◆ REQUIRED ACTION ◆
Beginning with the opening line, restate the following material exactly, up through the line that contains "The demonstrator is".

** RECORDED DATA follows **

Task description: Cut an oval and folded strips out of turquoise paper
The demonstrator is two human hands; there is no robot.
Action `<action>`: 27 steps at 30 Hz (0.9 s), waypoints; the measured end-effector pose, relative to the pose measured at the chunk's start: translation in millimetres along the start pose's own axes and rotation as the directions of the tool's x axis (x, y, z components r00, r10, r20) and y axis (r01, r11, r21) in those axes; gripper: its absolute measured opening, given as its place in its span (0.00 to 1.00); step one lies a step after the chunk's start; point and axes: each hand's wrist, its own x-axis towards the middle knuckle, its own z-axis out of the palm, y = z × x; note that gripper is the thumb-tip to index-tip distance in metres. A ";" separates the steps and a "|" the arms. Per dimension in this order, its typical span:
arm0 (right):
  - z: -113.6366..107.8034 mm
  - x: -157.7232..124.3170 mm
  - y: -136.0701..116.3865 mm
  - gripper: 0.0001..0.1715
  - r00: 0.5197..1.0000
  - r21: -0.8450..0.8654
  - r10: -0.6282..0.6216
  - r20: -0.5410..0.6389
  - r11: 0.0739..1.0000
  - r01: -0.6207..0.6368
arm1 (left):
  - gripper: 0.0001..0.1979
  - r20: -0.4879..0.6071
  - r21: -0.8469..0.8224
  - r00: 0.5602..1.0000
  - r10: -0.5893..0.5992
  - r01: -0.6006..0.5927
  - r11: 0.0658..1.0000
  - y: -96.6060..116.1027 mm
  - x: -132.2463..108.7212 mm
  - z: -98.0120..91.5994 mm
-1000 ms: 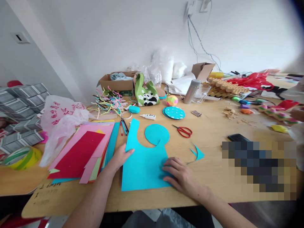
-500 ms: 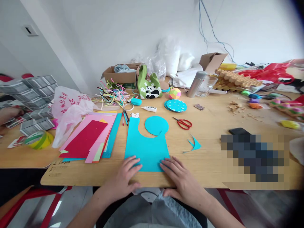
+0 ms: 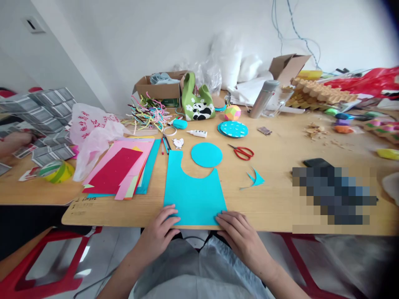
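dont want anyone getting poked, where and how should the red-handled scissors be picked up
Probably best by the red handles, coming in from the near right side with the right hand: the scissors lie flat, handles toward the right and nearer the person, with the blades pointing left and away.

The single camera looked from the person's head, forward and down over the lap (image 3: 187,270) and across the table (image 3: 271,203) to the white wall (image 3: 140,37) behind. The left hand (image 3: 162,226) and the right hand (image 3: 238,228) lay near it, low in its wide view.
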 end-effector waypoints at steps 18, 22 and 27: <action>-3.5 -1.0 5.7 0.17 0.997 0.145 0.080 -0.004 0.986 -0.079 | 0.08 -0.046 -0.160 0.999 -0.020 0.012 0.987 -4.5 -2.5 3.5; -11.8 12.6 20.5 0.19 0.974 0.183 0.197 -0.113 0.968 -0.175 | 0.09 -0.040 -0.198 0.999 -0.028 0.019 0.980 -5.7 -0.4 2.1; -8.9 21.3 31.0 0.19 0.924 0.186 0.338 -0.178 0.934 -0.306 | 0.07 -0.060 -0.200 0.996 -0.065 0.052 0.979 -4.8 0.3 1.3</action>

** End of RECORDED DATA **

◆ ANSWER TO THIS EXERCISE ◆
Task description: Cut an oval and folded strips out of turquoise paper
The demonstrator is two human hands; there is no robot.

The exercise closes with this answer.